Europeans and Atlantic Coast Indians, to 1700

Europeans and Atlantic Coast Indians, to 1700

Charles I succeeded his father, James I, as king of England in 1625, and with the approval of Charles the Massachusetts Bay Company sponsored a new migration of around a thousand Puritans to the Massachusetts area. Puritan stockholders of the company had changed the company's emphasis from trade to religion, seeing the colony as a refuge from Anglican (Church of England) authorities.

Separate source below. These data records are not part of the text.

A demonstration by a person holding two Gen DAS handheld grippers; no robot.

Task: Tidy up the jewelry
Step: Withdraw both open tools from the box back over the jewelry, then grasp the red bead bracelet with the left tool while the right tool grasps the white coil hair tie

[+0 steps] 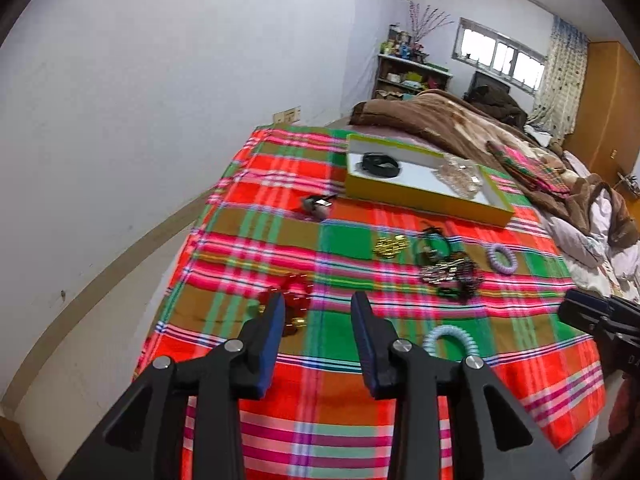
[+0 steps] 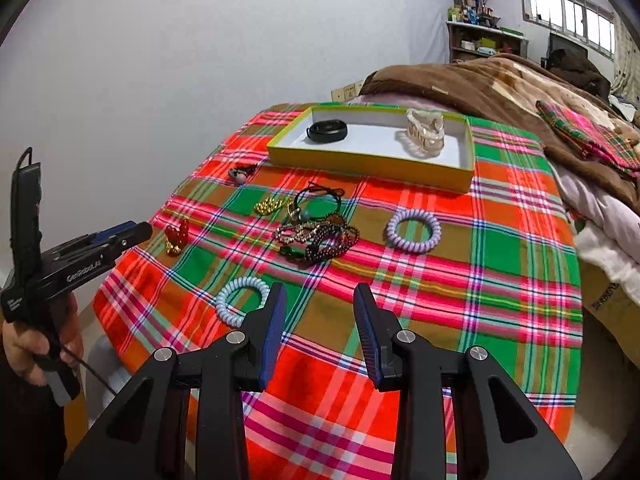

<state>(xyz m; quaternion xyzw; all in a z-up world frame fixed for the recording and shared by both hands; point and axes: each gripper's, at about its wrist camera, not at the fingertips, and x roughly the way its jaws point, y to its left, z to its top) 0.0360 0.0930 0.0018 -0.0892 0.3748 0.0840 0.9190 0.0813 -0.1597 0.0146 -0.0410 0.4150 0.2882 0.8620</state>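
Clearly both the left gripper and right gripper hover with fingers spread wide, holding nothing. Loose jewelry lies on the plaid cloth before the yellow box; the tangled bracelets could snag and drag neighbours along when lifted.

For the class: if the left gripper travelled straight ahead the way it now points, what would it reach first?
Probably the plaid cloth itself: the open left gripper aims between the red bead bracelet and the gold piece. Depth is uncertain.
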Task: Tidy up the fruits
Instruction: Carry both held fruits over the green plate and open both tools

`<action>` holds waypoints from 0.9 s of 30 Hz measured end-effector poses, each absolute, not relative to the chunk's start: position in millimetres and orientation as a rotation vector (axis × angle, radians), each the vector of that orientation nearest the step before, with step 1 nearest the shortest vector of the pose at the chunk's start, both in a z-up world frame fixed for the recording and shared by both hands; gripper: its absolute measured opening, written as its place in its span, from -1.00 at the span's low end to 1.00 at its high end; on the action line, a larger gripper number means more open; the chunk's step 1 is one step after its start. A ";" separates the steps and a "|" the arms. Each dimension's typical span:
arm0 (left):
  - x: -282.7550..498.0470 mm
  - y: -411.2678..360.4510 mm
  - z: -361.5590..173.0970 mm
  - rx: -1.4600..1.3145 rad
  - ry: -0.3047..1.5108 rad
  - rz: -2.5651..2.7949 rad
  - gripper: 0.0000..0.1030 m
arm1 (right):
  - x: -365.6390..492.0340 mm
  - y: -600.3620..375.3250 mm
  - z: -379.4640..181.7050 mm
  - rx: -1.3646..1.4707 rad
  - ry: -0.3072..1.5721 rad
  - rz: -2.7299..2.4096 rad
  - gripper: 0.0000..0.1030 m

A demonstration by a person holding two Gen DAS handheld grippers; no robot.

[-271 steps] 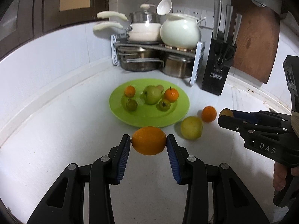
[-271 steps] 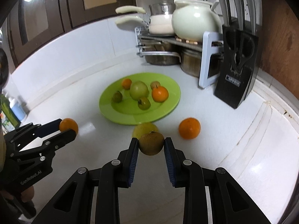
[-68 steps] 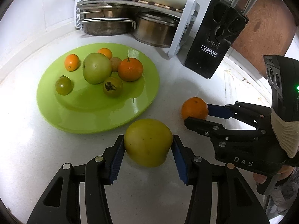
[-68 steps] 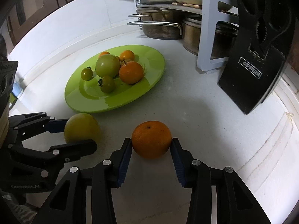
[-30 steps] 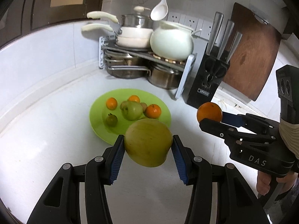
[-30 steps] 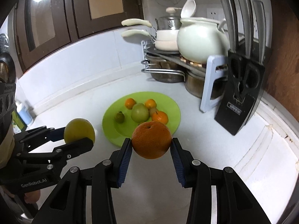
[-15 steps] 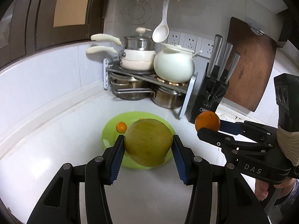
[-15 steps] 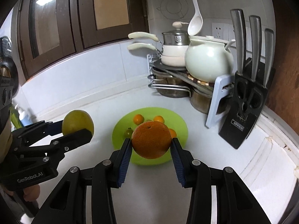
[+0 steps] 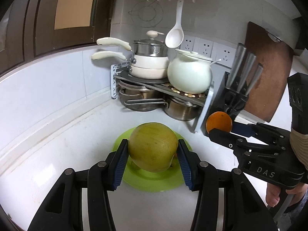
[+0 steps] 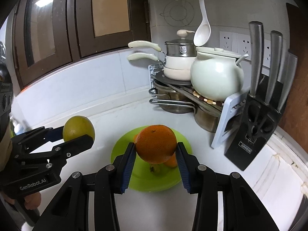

The Anglicans were happy to see them go, and the new group arrived in more than a dozen ships at the Boston-Salem area, bringing with them an abundance of tools and other supplies.

Another epidemic of smallpox killed many of the remaining 500 Massachuset Indians, and the new governor of the colony, John Winthrop, saw the epidemic as God "sweeping away" the Indians to make room for his Christian settlers. Some of what was left of Massachuset Indians converted to Christianity, becoming what were called "Praying Indians" and subject to Puritan rules of conduct.

In 1632, Charles granted a charter to his friend, the Catholic aristocrat John Calvert, also known as Lord Baltimore, for a colony that was to become Maryland (as in Mary, the mother of God). The colony was intended as a refuge for English Catholics, who, like the Puritans, felt harried by Anglican bishops. Calvert was tolerant and planned to leave Maryland open to any Christian, and Charles agreed not to levy taxes against the Maryland colonists except for a fifth of the gold or silver that he hoped might be found in the colony.

The tolerance planned for Maryland was rejected by Puritan leaders in Massachusetts. They saw tolerance as compromise with God's will. They had fled from the tradition of uniformity in worship demanded by the Church of England and they attempted to maintain a unity of belief among themselves. This put the Puritan colony at odds with Roger Williams, who had arrived there in 1631. Williams had been educated in England at Cambridge, and in the Massachusetts Bay Colony he became a teacher at a Puritan church and incurred the wrath of authorities by advocating a separation of church and state, holding that the state should have no jurisdiction over one's conscience. In 1635, the colony tried Williams and sentenced him to banishment. With four colleagues, Williams established a new colony at Providence, which he declared to be "a shelter for persons distressed for conscience."

Soon the Puritans of Massachusetts faced contention of a more violent nature. The colony went to war against the Pequot and other neighboring Indians. The Pequot had also suffered decimation from disease – about 2,500 remaining in the Massachusetts area. The colonists had pushed into the lands of the Pequot and had tried to impose their rule on them, and there was retaliation. In what became known as the Pequot War, fought in 1634-38, the Puritans emerged victorious. They executed captured Pequot warriors, sold other Pequot as slaves, to be sent to the Caribbean, and some Pequot women and children became servants to Puritan families. About half of the Pequot survived the war, and those who remained in the Massachusetts area scattered, some of them finding refuge with other peoples, such as the Narraganset.